Wednesday, 21 March 2018

Let's Brew Wednesday - 1956 Tennant's Best Bitter

The mid-1950’s was a good time for British beer. Production was edging up a little and more stronger beers were available.

Tennant’s Best Bitter is an example of a stronger type of Pale Ale that was introduced around this time by many breweries. Relative to the watery stuff that was around in the immediate post-war period, it’s quite potent stuff. A high degree of attenuation leaves it with 4.3% ABV. Not bad for the time.

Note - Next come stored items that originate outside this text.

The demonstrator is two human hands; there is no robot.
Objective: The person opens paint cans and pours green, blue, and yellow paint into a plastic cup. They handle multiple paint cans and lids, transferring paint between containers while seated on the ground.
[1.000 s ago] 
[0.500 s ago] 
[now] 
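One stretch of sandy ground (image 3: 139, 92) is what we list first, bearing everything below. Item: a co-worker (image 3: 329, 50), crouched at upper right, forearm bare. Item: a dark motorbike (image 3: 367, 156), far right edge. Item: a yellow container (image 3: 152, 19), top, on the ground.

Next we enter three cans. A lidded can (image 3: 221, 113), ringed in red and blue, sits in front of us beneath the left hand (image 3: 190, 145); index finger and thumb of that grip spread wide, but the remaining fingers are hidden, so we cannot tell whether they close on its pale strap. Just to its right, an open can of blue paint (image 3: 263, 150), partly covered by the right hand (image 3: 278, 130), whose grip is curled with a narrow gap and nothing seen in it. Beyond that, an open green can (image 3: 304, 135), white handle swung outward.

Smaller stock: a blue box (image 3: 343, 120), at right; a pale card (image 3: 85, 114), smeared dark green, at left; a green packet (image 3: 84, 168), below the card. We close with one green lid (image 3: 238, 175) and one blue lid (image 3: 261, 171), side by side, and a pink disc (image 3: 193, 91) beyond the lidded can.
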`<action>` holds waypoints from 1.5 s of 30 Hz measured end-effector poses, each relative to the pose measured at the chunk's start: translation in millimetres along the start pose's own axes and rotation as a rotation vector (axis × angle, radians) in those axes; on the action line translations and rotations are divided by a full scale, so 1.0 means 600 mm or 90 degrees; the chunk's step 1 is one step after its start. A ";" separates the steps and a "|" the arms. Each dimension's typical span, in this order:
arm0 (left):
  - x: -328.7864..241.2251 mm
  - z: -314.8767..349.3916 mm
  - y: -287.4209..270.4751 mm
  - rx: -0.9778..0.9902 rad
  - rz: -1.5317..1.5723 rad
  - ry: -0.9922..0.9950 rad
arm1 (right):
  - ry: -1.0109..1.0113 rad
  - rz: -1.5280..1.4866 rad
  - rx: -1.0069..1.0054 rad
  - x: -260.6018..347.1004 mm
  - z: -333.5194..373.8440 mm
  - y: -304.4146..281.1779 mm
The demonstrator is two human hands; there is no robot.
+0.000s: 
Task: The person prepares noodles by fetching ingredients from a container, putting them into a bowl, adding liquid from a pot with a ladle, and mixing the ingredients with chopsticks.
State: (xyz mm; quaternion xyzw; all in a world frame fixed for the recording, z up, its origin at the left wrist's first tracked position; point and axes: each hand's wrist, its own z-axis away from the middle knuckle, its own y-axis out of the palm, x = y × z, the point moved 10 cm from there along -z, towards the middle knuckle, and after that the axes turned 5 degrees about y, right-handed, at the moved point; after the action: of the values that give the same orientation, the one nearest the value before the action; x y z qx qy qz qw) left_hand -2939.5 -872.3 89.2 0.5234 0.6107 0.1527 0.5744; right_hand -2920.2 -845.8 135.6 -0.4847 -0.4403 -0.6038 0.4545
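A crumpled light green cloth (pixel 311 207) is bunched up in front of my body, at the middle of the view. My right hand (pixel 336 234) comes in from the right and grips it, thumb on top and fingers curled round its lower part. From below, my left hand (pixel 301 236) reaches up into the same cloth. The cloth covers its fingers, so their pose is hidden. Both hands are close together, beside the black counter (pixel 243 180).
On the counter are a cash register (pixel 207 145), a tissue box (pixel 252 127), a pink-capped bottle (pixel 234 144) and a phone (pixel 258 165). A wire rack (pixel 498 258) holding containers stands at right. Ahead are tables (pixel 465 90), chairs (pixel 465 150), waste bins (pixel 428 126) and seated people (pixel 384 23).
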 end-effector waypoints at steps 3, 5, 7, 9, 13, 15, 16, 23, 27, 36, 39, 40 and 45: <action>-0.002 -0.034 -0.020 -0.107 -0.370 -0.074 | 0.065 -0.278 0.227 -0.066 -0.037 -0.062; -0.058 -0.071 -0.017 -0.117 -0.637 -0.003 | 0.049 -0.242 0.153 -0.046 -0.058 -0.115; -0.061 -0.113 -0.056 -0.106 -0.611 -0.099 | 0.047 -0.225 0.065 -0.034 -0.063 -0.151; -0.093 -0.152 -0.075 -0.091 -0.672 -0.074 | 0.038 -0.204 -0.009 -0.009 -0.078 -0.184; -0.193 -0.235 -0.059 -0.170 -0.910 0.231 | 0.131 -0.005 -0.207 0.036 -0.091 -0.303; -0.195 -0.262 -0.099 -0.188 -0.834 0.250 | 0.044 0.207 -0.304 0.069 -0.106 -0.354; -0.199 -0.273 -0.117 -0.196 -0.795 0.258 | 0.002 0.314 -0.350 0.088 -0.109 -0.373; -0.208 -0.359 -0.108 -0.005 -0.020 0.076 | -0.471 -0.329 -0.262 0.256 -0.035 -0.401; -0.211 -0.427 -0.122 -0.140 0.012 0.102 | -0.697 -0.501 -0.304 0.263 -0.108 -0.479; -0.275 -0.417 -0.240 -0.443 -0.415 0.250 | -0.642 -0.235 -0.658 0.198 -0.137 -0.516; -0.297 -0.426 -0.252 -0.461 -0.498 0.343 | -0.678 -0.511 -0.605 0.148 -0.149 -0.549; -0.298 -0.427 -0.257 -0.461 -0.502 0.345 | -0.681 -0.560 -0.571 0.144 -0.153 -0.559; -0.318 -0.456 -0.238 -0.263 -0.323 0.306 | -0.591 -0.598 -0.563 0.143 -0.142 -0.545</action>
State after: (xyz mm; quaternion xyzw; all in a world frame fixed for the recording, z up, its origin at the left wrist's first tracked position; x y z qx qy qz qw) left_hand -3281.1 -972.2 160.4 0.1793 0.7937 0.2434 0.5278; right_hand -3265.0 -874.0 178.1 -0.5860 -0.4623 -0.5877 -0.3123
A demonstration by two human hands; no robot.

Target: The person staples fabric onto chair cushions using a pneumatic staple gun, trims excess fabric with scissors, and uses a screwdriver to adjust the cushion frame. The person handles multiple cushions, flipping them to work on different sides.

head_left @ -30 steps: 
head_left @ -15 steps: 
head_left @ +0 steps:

There are only two malts in the grist, one of which is a small quantity of enzymic malt, which is really just a special type of pale malt. The original contained four types of sugar, in addition to the No. 2 invert and lactose, there was SBS and CWA. I’ve substituted more No. invert for these.

The lactose is a bit of a surprise. I have seen it used in styles of beer other than Milk Stout -  Scotch Ale, Mild and Brown Ale – but never in a Bitter before. I’m not sure what purpose it’s serving as the quantity is pretty small. And the degree of attenuation is high.

The copper hops were Kent Fuggles (1954), Worcester Fuggles (1954) and Kent Goldings (1955) with Kent Goldings (1954) as dry hops. Tennant are one of the nice breweries that bothered to list the hop varieties. It takes out the guesswork.

It’s odd to think that this is a beer that my dad might have drunk. The pub on our caravan site was tied to Tennant. And he was a Bitter drinker. They had those horizontal measure half pint electric pumps that were popular in the North. Which were probably dispensing bright beer rather than cask when he was drinking there in the mid-1960s.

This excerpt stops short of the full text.